If you are lucky enough to have a big garden, grow your vegetables as near to the house as possible. You’ll visit them more frequently, and be more inclined to run out and pick some things for dinner (while squishing a few aphids and sending the occasional snail to meet its maker). Almost all food crops require several hours of sunlight, so shady plots and positions under trees aren’t going to work.

In other words, your vegetables may want the best spot in your garden – or indeed, the only spot in your garden. Don’t be afraid to give in to them.

They can be wonderfully decorative: towering bean vines spotted with red blooms, crowds of leeks erupting in blue-green fountains, monstrous courgettes carpeting the ground with bristly leaves and taut fruits – and all (as you must remind yourself frequently) nurtured by your own hands.

I’m a great fan of raised beds, as they put manners on the most unruly of vegetable patches. If they are narrow enough, you need never walk on them, which means that the soil doesn’t get compacted. They may be simply built from wood such as scaffolding planks (which will decay after a few years).

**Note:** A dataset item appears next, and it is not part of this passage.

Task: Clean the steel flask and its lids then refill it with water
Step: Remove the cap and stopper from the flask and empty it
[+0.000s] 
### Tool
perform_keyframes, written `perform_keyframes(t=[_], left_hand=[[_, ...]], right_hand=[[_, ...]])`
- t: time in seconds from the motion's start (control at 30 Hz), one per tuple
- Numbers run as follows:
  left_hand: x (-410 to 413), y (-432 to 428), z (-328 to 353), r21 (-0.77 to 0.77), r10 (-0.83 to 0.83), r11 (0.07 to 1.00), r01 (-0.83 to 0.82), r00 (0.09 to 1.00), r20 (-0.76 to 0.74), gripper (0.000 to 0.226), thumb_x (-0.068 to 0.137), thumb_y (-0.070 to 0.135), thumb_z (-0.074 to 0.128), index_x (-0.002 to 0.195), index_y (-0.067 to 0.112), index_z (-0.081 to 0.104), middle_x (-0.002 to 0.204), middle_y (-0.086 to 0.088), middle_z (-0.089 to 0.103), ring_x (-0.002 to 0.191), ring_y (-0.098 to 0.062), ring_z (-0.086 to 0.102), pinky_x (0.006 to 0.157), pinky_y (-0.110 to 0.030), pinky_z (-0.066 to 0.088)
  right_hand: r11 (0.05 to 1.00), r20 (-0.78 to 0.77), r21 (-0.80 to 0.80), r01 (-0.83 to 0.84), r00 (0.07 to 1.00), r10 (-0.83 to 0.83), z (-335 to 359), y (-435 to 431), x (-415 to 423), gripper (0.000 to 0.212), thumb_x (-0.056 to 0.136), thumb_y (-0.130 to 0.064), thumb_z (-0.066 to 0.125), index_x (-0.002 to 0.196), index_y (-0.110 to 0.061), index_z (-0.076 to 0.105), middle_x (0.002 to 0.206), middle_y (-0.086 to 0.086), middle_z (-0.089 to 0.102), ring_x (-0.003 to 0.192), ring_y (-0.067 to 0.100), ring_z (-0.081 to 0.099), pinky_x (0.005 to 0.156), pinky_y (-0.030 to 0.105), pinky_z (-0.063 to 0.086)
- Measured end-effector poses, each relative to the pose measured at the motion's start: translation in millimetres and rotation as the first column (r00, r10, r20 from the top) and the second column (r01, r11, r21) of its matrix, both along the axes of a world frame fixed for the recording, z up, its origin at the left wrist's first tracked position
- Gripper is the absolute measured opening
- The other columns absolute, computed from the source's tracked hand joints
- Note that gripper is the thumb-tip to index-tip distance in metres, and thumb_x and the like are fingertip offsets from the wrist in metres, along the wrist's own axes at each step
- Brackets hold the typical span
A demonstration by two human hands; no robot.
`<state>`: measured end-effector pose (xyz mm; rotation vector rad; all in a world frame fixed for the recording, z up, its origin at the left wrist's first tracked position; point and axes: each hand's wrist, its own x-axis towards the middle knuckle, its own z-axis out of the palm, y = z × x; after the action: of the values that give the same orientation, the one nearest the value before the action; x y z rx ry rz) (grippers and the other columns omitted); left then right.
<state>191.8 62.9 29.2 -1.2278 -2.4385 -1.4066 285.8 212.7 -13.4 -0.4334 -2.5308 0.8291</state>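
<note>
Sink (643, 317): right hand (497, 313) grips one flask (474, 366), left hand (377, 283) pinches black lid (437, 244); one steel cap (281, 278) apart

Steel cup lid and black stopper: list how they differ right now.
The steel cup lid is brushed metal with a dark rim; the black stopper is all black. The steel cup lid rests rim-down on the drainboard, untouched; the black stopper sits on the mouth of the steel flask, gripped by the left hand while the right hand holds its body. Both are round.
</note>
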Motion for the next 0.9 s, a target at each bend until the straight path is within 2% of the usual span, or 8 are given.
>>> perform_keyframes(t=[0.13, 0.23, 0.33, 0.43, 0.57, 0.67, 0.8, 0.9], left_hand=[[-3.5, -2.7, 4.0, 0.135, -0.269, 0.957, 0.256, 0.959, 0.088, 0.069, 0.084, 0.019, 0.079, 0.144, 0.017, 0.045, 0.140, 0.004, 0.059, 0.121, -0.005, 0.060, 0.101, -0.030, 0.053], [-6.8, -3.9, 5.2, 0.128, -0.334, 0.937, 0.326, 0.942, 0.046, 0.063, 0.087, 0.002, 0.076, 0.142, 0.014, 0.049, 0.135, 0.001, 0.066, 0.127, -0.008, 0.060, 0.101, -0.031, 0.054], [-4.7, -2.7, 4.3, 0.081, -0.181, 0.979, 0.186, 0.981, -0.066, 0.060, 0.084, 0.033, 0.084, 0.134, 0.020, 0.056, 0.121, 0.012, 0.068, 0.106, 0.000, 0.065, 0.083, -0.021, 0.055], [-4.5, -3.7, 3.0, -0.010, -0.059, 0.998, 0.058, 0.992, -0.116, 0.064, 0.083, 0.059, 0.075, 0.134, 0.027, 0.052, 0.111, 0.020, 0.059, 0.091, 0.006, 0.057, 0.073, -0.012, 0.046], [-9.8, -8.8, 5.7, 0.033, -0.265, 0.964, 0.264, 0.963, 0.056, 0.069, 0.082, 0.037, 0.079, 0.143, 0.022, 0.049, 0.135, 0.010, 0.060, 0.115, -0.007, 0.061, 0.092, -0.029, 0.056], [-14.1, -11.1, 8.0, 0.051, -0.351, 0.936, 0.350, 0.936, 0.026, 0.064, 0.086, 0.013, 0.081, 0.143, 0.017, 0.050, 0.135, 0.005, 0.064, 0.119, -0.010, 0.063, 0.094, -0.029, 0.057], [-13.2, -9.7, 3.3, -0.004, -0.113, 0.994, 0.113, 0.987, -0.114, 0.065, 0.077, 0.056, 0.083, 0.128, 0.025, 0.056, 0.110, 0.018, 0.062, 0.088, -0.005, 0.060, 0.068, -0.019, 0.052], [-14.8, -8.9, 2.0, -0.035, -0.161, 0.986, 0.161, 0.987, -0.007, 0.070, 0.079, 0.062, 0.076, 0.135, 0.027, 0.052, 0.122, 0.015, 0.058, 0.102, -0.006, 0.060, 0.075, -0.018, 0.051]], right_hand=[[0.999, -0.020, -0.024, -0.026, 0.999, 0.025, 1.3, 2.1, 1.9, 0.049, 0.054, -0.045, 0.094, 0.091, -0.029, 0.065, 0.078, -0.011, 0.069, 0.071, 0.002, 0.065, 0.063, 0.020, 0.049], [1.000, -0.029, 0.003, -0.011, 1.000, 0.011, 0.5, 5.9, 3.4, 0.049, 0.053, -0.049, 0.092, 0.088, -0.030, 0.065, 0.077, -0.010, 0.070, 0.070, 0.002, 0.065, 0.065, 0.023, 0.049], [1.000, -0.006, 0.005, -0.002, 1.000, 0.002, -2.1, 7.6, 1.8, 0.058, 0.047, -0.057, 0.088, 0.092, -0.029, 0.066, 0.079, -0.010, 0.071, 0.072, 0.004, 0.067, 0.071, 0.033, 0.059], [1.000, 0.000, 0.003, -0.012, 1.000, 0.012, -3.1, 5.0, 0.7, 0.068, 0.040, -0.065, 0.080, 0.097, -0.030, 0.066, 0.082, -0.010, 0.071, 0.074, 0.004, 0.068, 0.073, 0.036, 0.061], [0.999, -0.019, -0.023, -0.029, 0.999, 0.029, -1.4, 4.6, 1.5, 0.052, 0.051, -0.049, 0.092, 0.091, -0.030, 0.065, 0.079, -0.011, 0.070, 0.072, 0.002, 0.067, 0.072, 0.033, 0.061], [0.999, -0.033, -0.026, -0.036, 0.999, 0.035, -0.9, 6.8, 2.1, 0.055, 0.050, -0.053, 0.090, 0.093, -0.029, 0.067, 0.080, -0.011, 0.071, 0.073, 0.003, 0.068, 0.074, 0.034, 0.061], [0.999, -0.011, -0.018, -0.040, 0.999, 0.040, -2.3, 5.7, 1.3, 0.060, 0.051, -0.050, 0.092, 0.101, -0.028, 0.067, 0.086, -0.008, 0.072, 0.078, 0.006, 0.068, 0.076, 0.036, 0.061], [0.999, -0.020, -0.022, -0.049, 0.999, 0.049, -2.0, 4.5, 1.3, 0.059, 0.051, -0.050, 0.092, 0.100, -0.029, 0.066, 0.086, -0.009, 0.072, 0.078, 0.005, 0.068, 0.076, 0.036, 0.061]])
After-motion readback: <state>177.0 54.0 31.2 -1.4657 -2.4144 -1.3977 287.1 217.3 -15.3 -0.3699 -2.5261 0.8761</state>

Or they may be more permanent, and constructed from bricks, blocks, cut stone, pressure-treated “railway sleepers” (not real railway sleepers, which may contain toxins), or whatever takes your fancy. Each bed should be no wider than 1.2m (four feet), and, if you have space, the paths between should be broad enough to walk on comfortably. You can make the beds as long as you like, but remember that you probably won’t be able to reach across, so will have to walk around in order to get to the other side. Draw the design on paper first, and mark it out on the ground with pegs and string before you commit it to reality.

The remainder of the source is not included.